The world is cracking—a tectonic groan that vibrated not in the ears, but in the very marrow of my bones.

​I see the sky over the Heavens was a bruised, sickly violet, bleeding molten gold where the fabric of reality had been torn asunder. I stood on a floating shard of white marble, a platform suspended in an infinite void. He was small—smaller than he was now—and his feet were bare against the cold stone. Around him, the it appers that heaven is screaming. It wasn't the sound of voices, but the sound of basic laws being broken, of Heavens is weeping.

​Before him stood a middle age, broad shoulde robust man whose silhouette seemed to swallow the light.

​The man's back was a jagged map of scars, each one a silver-white line marking a history of every God he had offended, every divine law he had spat upon. He held a blade that looked less like a weapon and more like a captured piece of the night sky, a jagged sliver of the Void that hummed with a low, terrifying frequency.

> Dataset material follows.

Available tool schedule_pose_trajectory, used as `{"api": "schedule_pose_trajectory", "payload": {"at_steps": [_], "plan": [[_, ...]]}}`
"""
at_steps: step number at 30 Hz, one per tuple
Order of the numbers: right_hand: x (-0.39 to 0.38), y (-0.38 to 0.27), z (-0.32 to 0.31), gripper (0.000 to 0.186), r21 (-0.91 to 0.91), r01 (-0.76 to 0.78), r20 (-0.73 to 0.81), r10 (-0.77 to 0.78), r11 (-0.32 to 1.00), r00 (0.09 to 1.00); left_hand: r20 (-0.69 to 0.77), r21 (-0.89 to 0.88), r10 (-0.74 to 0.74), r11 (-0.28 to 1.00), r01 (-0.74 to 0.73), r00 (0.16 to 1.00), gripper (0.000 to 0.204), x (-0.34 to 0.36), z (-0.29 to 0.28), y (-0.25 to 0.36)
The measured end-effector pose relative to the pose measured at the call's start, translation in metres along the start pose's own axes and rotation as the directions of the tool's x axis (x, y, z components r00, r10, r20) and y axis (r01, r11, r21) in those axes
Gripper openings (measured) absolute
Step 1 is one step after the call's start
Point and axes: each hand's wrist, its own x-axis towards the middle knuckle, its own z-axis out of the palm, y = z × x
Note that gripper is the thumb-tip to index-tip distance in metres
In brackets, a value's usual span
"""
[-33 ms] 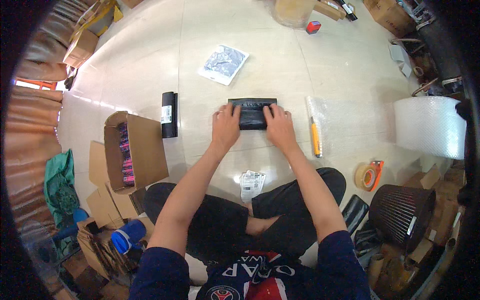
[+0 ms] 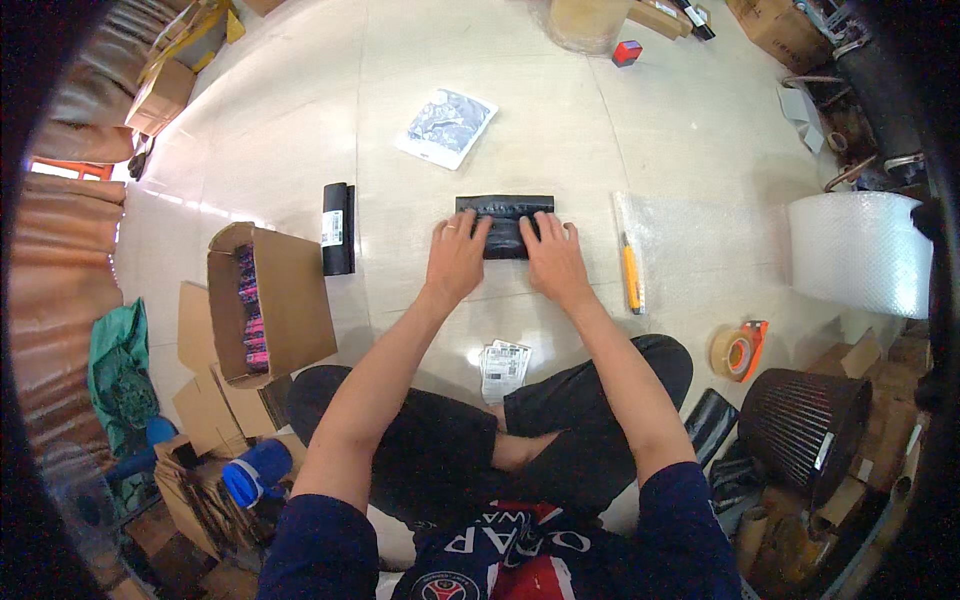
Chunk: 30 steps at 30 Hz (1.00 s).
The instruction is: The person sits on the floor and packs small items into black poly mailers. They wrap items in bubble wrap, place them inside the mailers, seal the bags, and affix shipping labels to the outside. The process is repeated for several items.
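Beneath the flat black packet (image 2: 507, 242): pale floor (image 2: 560, 140). Right of packet: bubble wrap (image 2: 850, 250). Left of packet: open cardboard box (image 2: 295, 300) with pink-and-dark contents (image 2: 253, 305). Beyond packet, slightly left: white-edged bag (image 2: 450, 125). On packet's left part: left hand (image 2: 456, 260), unclenched, fingertips laid on top. On packet's right part: right hand (image 2: 557, 260), likewise. Between packet and box: black roll (image 2: 337, 250). On packet's near side: paper labels (image 2: 503, 372). Right of packet, at wrap's edge: yellow cutter (image 2: 631, 272).

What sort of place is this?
It looks like a packing area, perhaps in a storeroom: there's a big roll of bubble wrap, a tape dispenser and an open cardboard box.
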Motion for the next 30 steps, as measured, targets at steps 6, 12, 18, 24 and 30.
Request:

​Facing him were the Seven. They were not men. They were towering mountains of radiance, wreathed in halos of absolute authority. Their eyes were suns, their voices the roar of oceans. They were the Sovereigns of the Realms, and they had come to reclaim the thing this man had stolen.

​"Is this the end of the line, Father?I heard his own voice. It was thin, trembling like a reed in a storm.

​The man turned his head. Only half of his face was visible, dominated by a single, storm-grey eye that held the weight of a thousand years of war. He didn't look like a hero. He looked like a tired laborer at the end of a long, bloody day.

​"No, little one," the man's voice echoed, heavy with a dense, suffocating energy. "This is where you are planted. This is where the Legacy hides."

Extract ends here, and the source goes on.